Dear Cancer Patient,
Last Wednesday evening we spoke briefly while you were getting your IV for your upcoming CT scan. You were joking with the nurse about how you really didn't want to be doing "this" and I got the impression that you are early in your battle. I was sitting in a chair across the room from my son, Trace, where he had already gotten his IV and was also waiting for his CT scan. I know you were just wanting to talk and I am glad we got to talk, brief as it was.
It appeared to me that you were having a bad day, a "why me" kind of day...and I am so sorry. We all have them from time to time...and as a cancer patient, I do believe it's your right to have those days. It's OK to have a "I hate all this!" kind of day, an "F-U" kind of day.

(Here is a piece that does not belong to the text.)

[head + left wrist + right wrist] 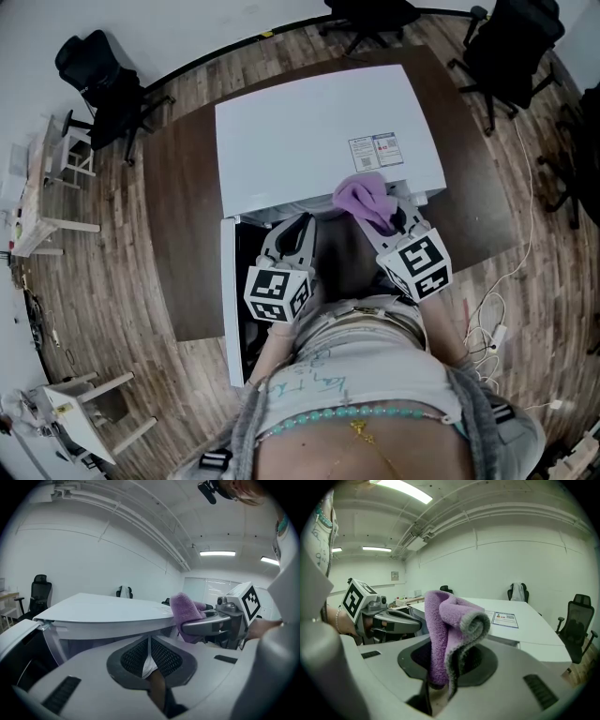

You said, "this sucks and this is not how I planned on spending my day."
I said I was sorry and that "yes, it does suck...a lot."
You then asked if I had cancer. I said no and pointed to Trace sitting across the room and said "but my son did."
You ask "how old?" I say, "12."
You were speechless.
Then you said, "It's not fair."
To which I replied, "No, it is not."
I did NOT expect the expression of regret and sadness on your face as you said, "well, I think I will keep my mouth shut now." I then told you how well Trace was doing and that he was beating it and it brought a smile to your face. I hope that Trace's spirit and fight rekindled your light to fight with everything you have. You looked amazingly like the comedian Kevin Nealon and that brought a smile to my face.
I hoped and prayed that you had some family there with you for support however, when I saw you walking out later in the day outside MDA, you were alone. Carrying the large tote bag that we all carry with medical records and getting into your car alone...
....continuing your fight, your battle, your journey against cancer.
I wish you luck.
Sincerely, woman in CT holding room at MD Anderson with her 12 yr old son.